In 1988, an application was submitted to HUD and approved for a Section 811 project to form Fellowship Apartments, Inc., a permanent supportive apartment complex for 12 people with mental illness. This six-unit building, which opened in 1993, is located at the corner of Allison and Badger Street.
In 1996, a second HUD Section 811 project was approved to provide housing to eight people in six units on Washington Street. Another non-profit corporation, Washington Court, Inc., was developed and a six-unit project opened in September 1998.
Funding for a third Section 811 project was approved in 2001 and Fayette Street Project, Inc. was incorporated to develop and own the project. This project officially opened in 2004, and is capable of housing seven people in five units.
Fellowship Housing purchased a three-family home on Jackson Street in Concord in 1996 in a “bargain sale.” After 15 years of renting these units on the open market, Fellowship Housing applied to NH Housing Finance Authority for funding through its Special Needs Housing Program to convert the building into five units for our core population.
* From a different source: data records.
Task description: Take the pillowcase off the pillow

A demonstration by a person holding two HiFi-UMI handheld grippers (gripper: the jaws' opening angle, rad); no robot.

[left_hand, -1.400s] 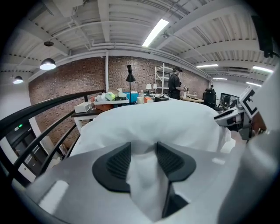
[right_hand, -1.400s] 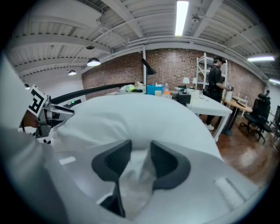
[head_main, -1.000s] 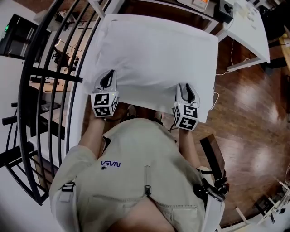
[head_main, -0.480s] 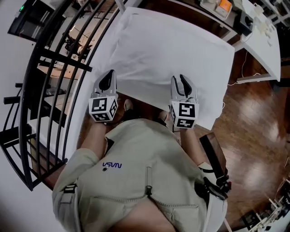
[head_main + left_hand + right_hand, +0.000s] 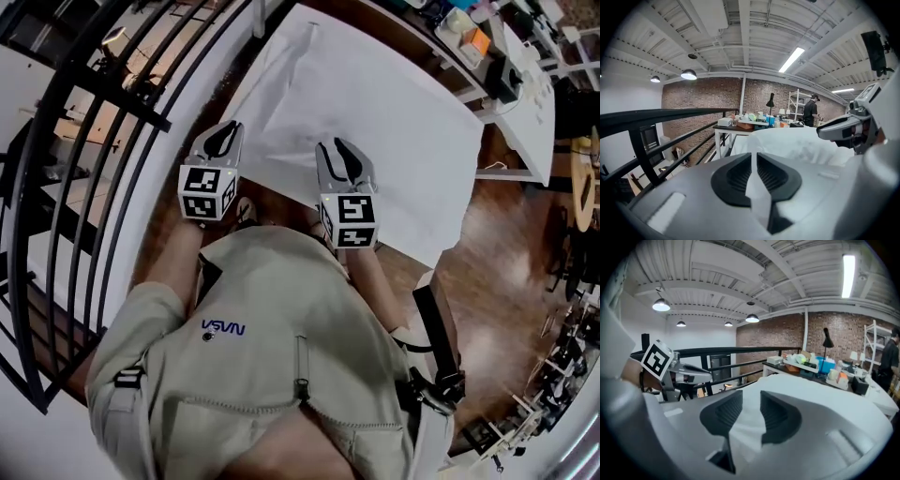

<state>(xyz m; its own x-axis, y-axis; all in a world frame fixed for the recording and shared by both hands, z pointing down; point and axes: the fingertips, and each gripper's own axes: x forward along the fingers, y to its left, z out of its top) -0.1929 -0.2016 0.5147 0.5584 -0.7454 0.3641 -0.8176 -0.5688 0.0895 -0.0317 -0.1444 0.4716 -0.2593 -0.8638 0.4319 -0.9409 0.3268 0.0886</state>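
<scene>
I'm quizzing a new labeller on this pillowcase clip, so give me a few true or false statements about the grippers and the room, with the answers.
1. The jaws of the left gripper pinch a fold of the white pillowcase. True; they have just been opening a little, with the cloth between them.
2. The right gripper is empty. False: bunched pillowcase cloth fills its jaws, which have just been closing.
3. A black railing stands on the person's left. True.
4. The floor is grey carpet. False: it is glossy brown wood.
</scene>
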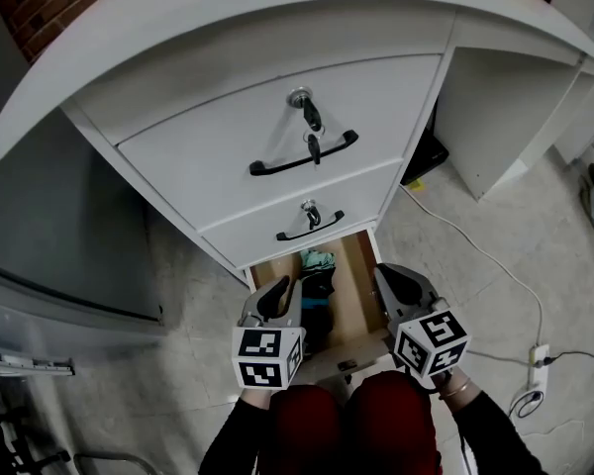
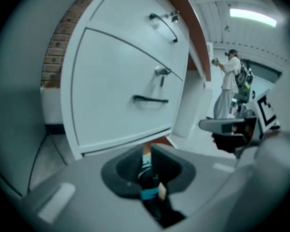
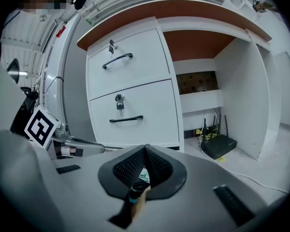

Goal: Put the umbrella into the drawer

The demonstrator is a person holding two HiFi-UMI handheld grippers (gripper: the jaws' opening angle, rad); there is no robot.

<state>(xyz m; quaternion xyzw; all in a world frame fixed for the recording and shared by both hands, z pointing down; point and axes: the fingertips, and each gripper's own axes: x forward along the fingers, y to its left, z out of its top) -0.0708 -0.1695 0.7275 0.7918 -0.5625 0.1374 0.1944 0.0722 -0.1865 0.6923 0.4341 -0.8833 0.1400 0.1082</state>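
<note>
Two grippers beside drawer (image 1: 362, 283) with umbrella (image 1: 317, 303) (left gripper (image 1: 277, 291) barely apart, right gripper (image 1: 392, 281) together)

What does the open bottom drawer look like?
The bottom drawer is pulled out from the foot of the white cabinet, towards the person. Its inside looks like light wood; its front edge is pale. A dark folded umbrella with a teal bit lies in it lengthwise.
</note>
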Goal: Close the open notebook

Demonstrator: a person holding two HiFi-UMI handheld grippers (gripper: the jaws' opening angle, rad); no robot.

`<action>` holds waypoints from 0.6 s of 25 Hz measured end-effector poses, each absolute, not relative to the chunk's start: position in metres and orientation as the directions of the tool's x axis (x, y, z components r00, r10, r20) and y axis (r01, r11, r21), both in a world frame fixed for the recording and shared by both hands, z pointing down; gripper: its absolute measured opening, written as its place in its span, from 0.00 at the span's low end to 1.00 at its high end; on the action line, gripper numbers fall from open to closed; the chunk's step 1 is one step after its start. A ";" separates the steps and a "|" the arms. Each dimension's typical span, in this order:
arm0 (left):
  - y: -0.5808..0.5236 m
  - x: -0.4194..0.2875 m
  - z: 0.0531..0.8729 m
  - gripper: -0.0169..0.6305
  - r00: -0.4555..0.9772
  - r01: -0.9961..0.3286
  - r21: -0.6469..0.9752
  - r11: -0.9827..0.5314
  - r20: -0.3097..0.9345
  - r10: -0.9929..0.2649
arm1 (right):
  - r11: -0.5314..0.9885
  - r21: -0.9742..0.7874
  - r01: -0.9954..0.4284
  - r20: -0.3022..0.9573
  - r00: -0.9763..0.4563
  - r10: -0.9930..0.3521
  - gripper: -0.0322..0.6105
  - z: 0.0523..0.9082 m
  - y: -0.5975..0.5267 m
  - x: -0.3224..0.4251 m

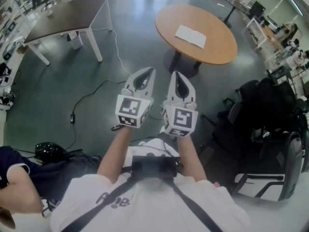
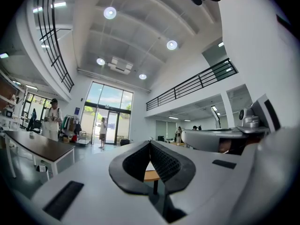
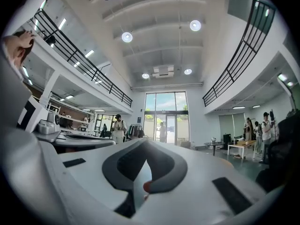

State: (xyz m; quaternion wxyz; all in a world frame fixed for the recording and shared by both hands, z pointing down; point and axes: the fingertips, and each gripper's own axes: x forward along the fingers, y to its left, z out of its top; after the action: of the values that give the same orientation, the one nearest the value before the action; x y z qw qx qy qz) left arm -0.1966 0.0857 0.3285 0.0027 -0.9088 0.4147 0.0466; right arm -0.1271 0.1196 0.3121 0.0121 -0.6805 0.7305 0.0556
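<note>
The open notebook lies flat with white pages up on a round orange table at the top of the head view. Both grippers are held side by side over the floor, well short of the table and pointing toward it. The left gripper has its jaws together with nothing between them; in its own view its tip is closed and a strip of the orange table shows below it. The right gripper also looks shut and empty, its tip closed in its own view.
A dark rectangular table stands at the upper left. Cables run over the grey floor. Black chairs and bags crowd the right side. A black rounded object lies at the lower left. People stand far off by the glass doors.
</note>
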 end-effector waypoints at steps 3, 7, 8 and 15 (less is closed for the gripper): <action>0.085 -0.200 0.331 0.05 0.649 -0.757 0.036 -0.653 -0.084 -0.756 | 0.067 0.058 -0.996 -0.088 -0.072 -0.994 0.08 0.312 0.121 -0.130; 0.087 -0.202 0.334 0.05 0.646 -0.759 0.044 -0.650 -0.082 -0.759 | 0.063 0.038 -0.997 -0.089 -0.067 -0.994 0.08 0.313 0.122 -0.125; 0.088 -0.202 0.333 0.05 0.647 -0.758 0.042 -0.651 -0.086 -0.758 | 0.061 0.031 -0.998 -0.089 -0.063 -0.994 0.08 0.313 0.122 -0.124; 0.083 -0.196 0.334 0.05 0.651 -0.756 0.014 -0.654 -0.078 -0.755 | 0.061 0.026 -0.998 -0.090 -0.063 -0.994 0.08 0.314 0.120 -0.122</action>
State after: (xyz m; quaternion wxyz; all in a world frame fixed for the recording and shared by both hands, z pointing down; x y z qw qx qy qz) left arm -0.1956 0.0829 0.3336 0.0097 -0.9087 0.4157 0.0385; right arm -0.1222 0.1204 0.3136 0.0239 -0.6839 0.7281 0.0400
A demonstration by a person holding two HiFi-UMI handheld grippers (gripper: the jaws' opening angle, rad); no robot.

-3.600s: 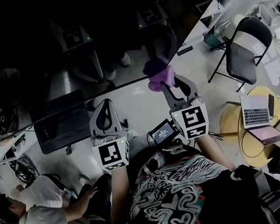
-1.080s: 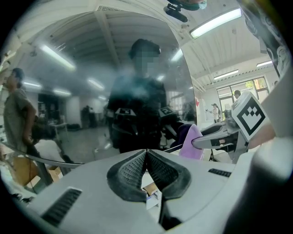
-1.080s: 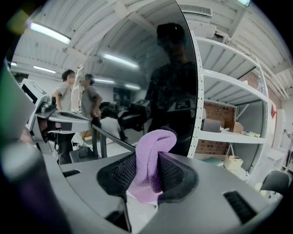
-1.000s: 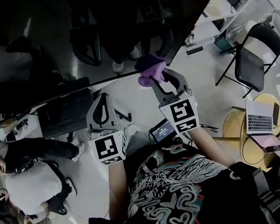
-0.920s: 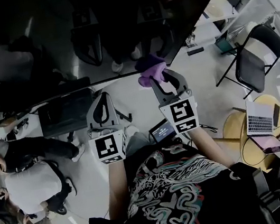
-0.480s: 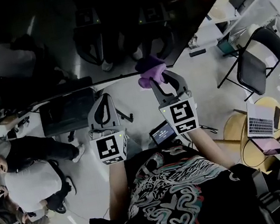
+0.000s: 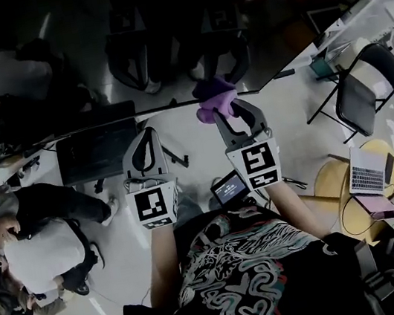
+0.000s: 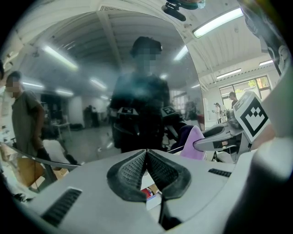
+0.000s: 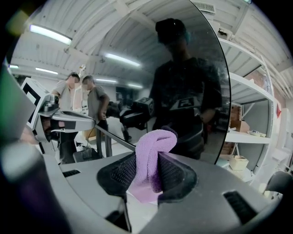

The Jackson Street Project was completed in November 2013, and attained full occupancy in April 2014.
Recognizing our tenants’ needs for supportive services in their own homes, Fellowship Housing in partnership with Riverbend Community Mental Health, began offering Outreach Services to residents in our housing projects. Initiated in 2000, this program has grown into an essential component in our housing program. It is an important part of people’s ability to live well in the community and has been extended to others within the community, as well.
Early in 2001, Fellowship Housing Opportunities, Inc., entered into a purchase and sales agreement with another non-profit entity to buy an eight-unit apartment building utilizing a combination of Community Development Block Grant dollars, private grant dollars and a commercial loan. This project, located on South State Street, has been fully operational since the summer of 2002, and provides housing to our core population.
In 2004, Fellowship Housing was asked to consider purchasing a building on the corner of Pleasant and N. State Street. It consisted of administrative offices on the first floor, eight units of housing on the second and third floors, and an unfinished lower level. Utilizing a combination of Community Development Block Grant funding, tax credit sales through the NH Community Development Finance Authority, and NH Housing Special Needs dollars, Fellowship Housing rehabbed the upper floors, added a first-floor handicapped unit, redesigned the administrative space and created a useable working environment in the lower level. The Pleasant Street Project is now the administrative home of Fellowship Housing.
Today – with over 75 renters and numerous others benefiting from our behavioral health services – Fellowship Housing is an agency well-poised to continue to be a primary source of decent, high-quality housing and support to people recovering from mental illness.
Recognizing a need to offer in-home supports for some of our renters, Fellowship Housing has established an Outreach Program which offers specific interventions in concert with the individual’s treatment plan at the mental health center.